Hi,
Some years ago I provided this information:
While the headline says "SMPS" the design note is true for many regulation loops.
Basically you can calculate with the two extremes: I_LED = 0mA when V_DC = 5V and ... I_LED = 100mA when V_DC = 0V.
In both cases the FB pin voltage needs to be 200mV.
Now there is one problem: V_DC is 0..5V, thus it's higher and lower than 200mV, means the R3 current is positive as well as negative.
This makes it difficult to work with R_shunt = 2Ohms.

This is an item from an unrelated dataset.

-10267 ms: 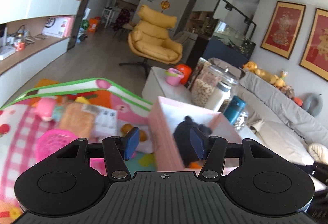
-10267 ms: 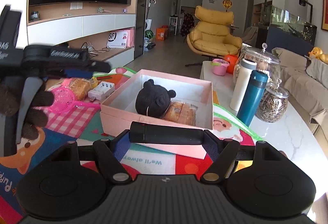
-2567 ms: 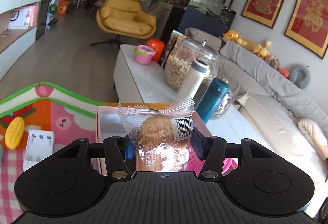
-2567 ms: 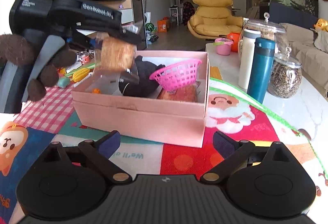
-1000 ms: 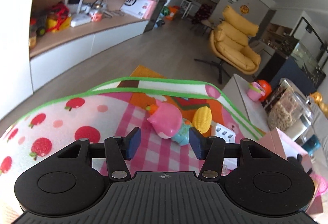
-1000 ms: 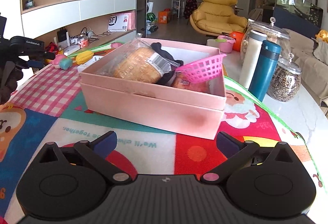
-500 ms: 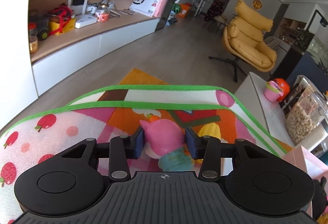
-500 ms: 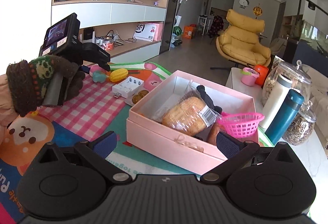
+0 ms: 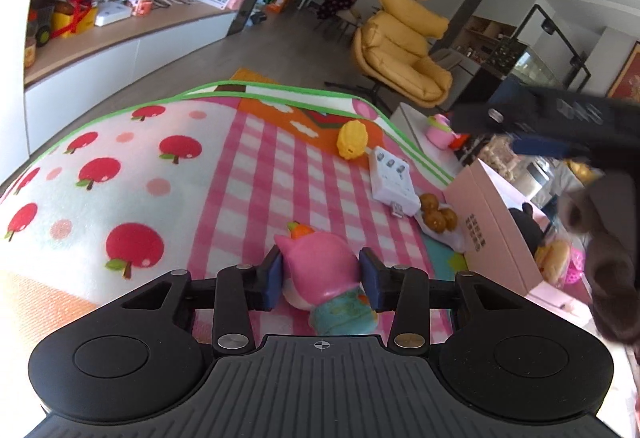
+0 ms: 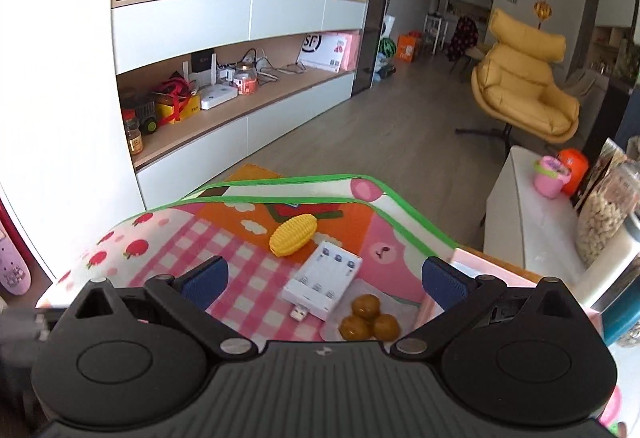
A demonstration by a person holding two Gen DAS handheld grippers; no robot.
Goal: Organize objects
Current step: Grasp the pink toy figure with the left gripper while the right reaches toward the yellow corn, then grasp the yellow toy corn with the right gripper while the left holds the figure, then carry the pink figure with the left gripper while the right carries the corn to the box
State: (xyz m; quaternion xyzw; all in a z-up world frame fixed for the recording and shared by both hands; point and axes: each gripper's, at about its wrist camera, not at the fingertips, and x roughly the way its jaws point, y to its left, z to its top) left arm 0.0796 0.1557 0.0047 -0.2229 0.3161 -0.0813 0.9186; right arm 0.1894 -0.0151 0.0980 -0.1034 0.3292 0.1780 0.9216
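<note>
My left gripper (image 9: 320,274) is shut on a pink and teal toy figure (image 9: 316,262), both blue pads pressed on its sides, over the pink checked mat (image 9: 248,173). My right gripper (image 10: 324,280) is open with nothing between its fingers. It hangs above a white battery charger (image 10: 324,284) and a packet of brown balls (image 10: 368,318), with a yellow corn toy (image 10: 294,240) just beyond. The left wrist view shows it at the upper right, held by a gloved hand (image 9: 608,258). The pink box (image 9: 488,222) at the right holds a black plush, wrapped bread and a pink basket.
The mat's green edge (image 10: 280,181) drops to the wooden floor. A white side table (image 10: 532,222) at the right carries a pink cup (image 10: 550,179) and a jar of nuts (image 10: 604,213). A yellow armchair (image 10: 524,85) and a low shelf unit (image 10: 224,105) stand further back.
My left gripper has closed on the pink toy and drawn it back from the corn toy. My right gripper has swung left from the pink box to above the charger.
</note>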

Thus I recommend to first calculate R_shunt. Best when R2 = 0V and R3 = 0V, means V_DC = 200mV.
You want 0.. 5V to represent 100mA ... 0mA. I_LED = 100mA - (V_DC × 100mA / 5V). Thus 200mV represents 96mA
R_shunt = 200mV/96mA = 2.0833 Ohms
Now at 100mA you get 208.3mV V_shunt at 100mA
V_DC = 5V (range)
V_shunt =208.3mV (range)
R3 / R2 = 5V / 208.3 mV
If R2 = 100 Ohms, (me chosen)
R3 needs to be 100 Ohms * 5V / 0.2083V = 2k4
This simplified calculation ignores total shunt resistance thus causes about 0.102% error
*******
Pedantic:
You say "Driving DC Voltage on the Feedback Pin".
But indeed you don't drive, nor change the
voltage of the FB pin. The FB voltage does not change (significantly)
You rather introduce
current into the FB node. ...
You drive the voltage to one side of a resistor, while the other side of the resistor is fix.